Entries taken from a collection:
▶
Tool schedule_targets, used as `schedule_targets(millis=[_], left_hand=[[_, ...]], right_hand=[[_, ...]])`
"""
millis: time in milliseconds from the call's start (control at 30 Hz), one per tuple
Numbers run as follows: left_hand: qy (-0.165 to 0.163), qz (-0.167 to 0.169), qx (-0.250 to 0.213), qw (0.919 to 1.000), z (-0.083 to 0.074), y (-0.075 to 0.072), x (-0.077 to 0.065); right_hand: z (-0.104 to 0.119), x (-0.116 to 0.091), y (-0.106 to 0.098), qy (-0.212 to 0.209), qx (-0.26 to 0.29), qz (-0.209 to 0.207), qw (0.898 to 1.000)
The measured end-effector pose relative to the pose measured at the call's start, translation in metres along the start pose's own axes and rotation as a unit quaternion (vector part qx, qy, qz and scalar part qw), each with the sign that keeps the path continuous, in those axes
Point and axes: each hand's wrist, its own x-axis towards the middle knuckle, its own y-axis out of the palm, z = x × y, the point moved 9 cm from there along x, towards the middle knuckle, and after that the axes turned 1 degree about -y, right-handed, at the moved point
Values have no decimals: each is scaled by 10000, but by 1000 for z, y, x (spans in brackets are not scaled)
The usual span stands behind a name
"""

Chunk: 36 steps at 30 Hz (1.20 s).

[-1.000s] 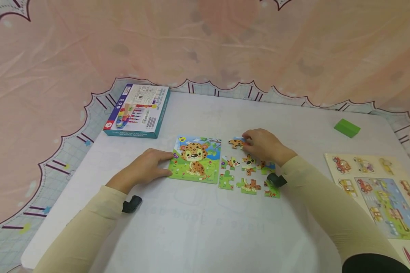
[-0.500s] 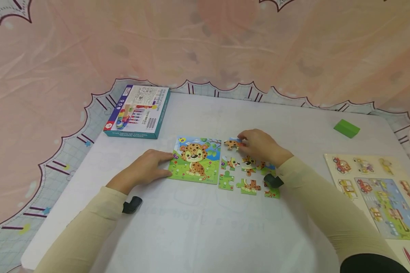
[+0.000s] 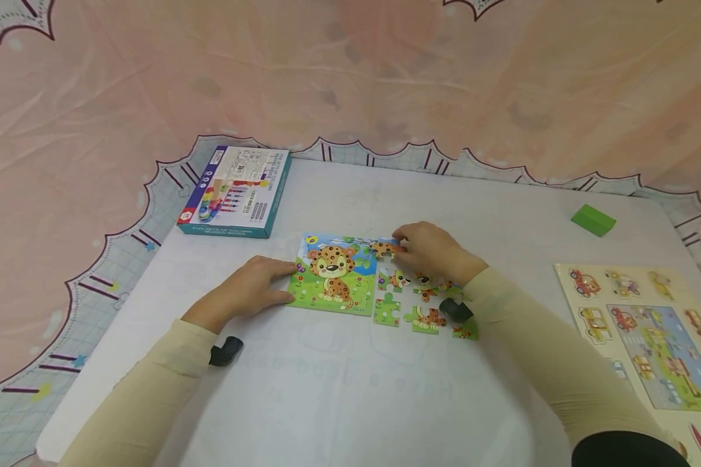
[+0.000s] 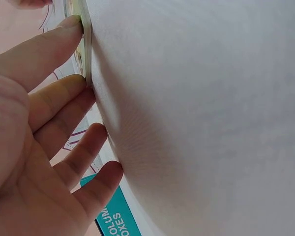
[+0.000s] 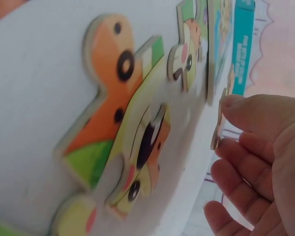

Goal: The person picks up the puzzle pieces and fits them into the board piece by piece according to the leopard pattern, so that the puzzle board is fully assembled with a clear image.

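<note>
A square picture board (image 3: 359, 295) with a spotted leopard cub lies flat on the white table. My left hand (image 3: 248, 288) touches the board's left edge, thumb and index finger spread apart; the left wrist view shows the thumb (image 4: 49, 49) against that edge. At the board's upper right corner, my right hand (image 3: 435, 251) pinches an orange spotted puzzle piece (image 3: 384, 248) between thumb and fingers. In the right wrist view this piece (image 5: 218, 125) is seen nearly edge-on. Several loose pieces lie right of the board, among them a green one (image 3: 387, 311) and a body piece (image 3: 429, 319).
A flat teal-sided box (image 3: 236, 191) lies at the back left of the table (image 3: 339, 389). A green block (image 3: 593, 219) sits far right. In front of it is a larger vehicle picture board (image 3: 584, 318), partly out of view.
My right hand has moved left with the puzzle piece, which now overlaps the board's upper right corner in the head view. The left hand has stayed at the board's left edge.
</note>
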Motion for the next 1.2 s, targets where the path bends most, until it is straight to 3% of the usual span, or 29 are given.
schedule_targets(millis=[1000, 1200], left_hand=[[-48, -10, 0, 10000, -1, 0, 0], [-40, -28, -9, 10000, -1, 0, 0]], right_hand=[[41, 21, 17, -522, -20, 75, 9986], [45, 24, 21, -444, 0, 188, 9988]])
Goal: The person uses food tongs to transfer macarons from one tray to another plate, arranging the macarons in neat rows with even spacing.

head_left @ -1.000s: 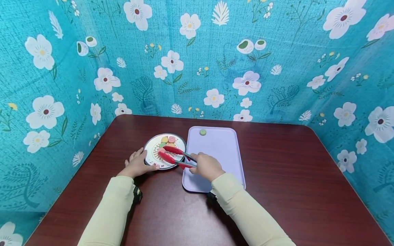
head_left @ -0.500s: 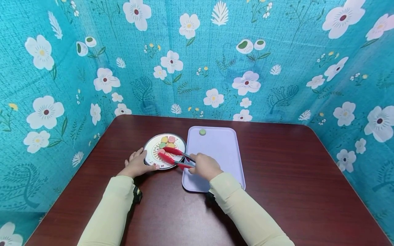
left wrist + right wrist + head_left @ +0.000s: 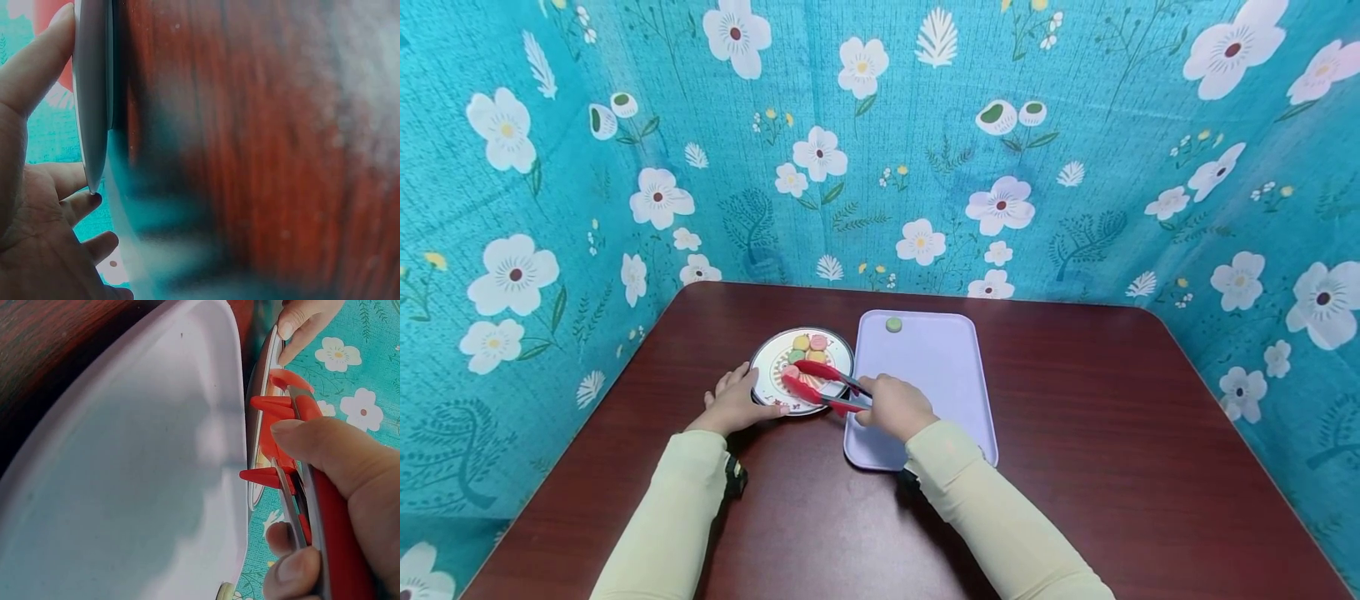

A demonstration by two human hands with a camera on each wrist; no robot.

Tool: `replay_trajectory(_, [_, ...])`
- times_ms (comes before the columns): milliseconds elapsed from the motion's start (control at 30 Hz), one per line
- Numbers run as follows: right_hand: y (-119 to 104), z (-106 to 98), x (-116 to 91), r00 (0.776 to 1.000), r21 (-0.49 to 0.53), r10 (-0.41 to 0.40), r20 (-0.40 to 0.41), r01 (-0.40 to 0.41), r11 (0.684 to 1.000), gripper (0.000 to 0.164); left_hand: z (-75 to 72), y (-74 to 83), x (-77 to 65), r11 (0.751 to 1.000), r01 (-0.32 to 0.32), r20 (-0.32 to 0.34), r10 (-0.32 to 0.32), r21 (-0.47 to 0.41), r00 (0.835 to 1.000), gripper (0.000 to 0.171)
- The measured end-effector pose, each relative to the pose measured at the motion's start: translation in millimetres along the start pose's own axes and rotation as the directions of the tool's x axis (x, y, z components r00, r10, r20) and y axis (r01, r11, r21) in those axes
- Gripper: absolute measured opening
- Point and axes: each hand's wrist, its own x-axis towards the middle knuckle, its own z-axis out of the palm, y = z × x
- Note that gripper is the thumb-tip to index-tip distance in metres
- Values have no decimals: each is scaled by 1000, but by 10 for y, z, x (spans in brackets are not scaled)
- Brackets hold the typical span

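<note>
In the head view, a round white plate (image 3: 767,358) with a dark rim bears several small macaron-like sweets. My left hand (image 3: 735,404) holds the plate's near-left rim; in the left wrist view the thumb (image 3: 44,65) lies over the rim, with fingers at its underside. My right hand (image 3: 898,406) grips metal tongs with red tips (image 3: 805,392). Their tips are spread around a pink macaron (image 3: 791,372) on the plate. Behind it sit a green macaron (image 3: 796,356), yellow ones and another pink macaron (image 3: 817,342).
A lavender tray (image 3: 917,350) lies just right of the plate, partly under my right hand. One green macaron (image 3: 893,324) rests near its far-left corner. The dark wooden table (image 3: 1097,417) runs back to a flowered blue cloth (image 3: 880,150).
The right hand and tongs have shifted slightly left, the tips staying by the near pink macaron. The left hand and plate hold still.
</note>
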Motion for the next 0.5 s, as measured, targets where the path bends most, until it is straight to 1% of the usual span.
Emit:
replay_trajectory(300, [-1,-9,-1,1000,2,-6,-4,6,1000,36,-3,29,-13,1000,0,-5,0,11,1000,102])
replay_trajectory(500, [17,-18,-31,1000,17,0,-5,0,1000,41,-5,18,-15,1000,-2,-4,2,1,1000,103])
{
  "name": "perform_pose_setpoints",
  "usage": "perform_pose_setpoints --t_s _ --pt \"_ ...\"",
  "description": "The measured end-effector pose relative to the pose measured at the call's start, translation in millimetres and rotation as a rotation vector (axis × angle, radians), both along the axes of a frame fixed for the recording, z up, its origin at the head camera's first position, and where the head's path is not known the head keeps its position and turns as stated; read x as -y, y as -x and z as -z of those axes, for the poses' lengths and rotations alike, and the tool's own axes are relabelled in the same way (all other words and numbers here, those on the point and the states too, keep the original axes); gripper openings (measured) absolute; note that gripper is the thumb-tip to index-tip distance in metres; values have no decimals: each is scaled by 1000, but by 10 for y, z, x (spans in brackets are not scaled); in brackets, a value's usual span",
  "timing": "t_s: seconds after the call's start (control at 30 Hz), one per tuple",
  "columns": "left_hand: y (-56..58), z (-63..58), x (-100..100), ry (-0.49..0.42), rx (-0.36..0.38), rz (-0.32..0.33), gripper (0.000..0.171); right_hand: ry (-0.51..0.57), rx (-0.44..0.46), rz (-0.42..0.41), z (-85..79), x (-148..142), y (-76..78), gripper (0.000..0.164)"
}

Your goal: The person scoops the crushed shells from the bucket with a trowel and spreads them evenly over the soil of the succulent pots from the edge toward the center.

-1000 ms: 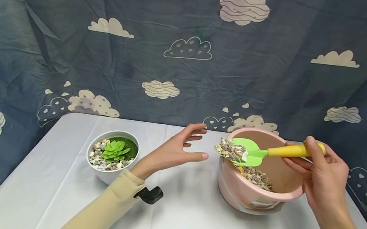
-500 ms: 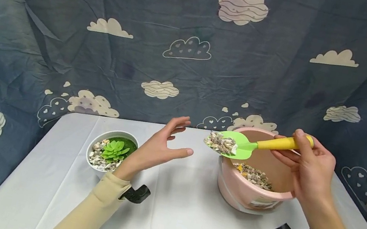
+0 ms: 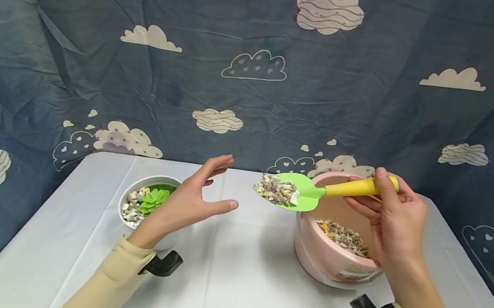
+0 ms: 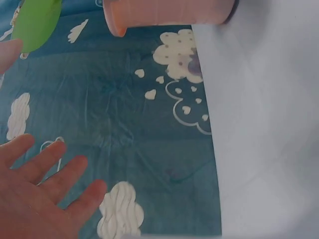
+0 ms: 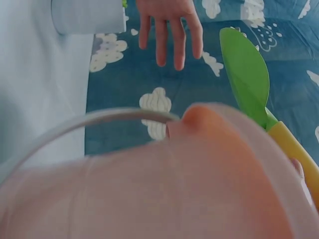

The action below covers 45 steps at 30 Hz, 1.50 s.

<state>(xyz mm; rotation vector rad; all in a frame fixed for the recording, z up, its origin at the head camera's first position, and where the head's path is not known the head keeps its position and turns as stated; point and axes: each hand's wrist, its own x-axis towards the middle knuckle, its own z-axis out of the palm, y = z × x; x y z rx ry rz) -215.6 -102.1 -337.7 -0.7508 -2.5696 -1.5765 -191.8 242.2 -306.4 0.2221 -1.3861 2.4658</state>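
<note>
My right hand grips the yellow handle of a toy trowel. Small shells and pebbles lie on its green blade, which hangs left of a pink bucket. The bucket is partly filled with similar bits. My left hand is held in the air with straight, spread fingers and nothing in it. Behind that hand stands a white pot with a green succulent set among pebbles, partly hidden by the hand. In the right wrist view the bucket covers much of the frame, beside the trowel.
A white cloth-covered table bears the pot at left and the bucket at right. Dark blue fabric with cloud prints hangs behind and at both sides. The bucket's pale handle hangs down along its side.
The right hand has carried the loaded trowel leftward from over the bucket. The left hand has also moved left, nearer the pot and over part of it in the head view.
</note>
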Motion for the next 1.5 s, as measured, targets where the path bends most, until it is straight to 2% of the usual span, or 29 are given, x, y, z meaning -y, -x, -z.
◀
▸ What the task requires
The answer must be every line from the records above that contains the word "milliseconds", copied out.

▸ Expected answer
millis: time in milliseconds from the call's start (control at 30 Hz), one per tuple
- times_ms (comes before the columns): milliseconds elapsed from the motion's start (control at 30 Hz), one per line

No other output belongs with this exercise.